#### Assignment
Among the entries, find each line that includes the string "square" and list it.

━━━━━ Input data ━━━━━

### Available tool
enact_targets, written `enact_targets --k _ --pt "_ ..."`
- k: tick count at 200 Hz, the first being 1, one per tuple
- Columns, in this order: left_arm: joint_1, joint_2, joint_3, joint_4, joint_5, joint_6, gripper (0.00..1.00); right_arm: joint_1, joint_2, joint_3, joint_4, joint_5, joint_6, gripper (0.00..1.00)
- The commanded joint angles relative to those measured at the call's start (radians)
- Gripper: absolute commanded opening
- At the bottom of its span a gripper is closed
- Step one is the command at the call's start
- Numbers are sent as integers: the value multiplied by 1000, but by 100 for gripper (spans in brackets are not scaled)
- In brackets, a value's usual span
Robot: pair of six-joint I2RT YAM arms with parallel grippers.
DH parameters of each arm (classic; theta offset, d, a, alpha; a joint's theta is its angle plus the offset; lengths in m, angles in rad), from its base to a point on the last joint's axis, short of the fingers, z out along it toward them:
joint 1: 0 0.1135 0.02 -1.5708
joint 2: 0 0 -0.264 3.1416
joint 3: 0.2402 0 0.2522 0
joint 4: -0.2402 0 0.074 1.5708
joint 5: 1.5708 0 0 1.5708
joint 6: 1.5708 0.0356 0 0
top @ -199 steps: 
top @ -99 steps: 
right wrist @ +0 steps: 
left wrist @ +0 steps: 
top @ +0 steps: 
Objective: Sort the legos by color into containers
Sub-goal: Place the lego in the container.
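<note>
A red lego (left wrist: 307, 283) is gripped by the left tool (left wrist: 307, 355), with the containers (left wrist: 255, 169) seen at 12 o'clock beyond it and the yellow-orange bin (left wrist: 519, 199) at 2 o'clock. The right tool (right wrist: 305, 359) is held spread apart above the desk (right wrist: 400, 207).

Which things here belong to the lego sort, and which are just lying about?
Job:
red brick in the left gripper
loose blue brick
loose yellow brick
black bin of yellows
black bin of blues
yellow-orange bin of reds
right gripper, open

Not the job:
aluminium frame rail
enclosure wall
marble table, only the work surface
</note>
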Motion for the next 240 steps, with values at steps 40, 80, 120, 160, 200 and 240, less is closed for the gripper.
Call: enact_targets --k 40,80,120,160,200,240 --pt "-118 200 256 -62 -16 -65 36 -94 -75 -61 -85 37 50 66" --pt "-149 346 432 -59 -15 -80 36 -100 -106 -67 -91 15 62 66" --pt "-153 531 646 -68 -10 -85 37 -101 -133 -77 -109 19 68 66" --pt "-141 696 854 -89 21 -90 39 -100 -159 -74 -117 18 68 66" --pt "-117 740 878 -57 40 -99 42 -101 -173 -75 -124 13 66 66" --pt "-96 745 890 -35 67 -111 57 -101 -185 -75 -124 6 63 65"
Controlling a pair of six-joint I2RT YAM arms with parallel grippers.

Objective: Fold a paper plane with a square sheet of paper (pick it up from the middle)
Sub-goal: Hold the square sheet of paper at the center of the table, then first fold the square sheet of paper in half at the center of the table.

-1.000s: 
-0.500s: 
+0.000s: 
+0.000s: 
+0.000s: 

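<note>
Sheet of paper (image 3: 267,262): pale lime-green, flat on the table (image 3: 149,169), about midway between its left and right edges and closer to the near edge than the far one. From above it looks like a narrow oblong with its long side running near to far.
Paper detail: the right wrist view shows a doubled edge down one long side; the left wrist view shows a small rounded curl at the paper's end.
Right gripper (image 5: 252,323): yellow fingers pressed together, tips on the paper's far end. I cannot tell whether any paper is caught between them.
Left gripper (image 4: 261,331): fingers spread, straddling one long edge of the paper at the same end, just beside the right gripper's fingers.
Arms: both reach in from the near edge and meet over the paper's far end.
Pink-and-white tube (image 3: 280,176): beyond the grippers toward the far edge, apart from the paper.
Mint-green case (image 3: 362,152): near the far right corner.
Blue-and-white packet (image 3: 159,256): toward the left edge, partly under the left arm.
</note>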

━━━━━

#### Task response
Objective: Fold a paper plane with a square sheet of paper (pick it up from the middle)
Sub-goal: Hold the square sheet of paper at the center of the table, then first fold the square sheet of paper in half at the center of the table.

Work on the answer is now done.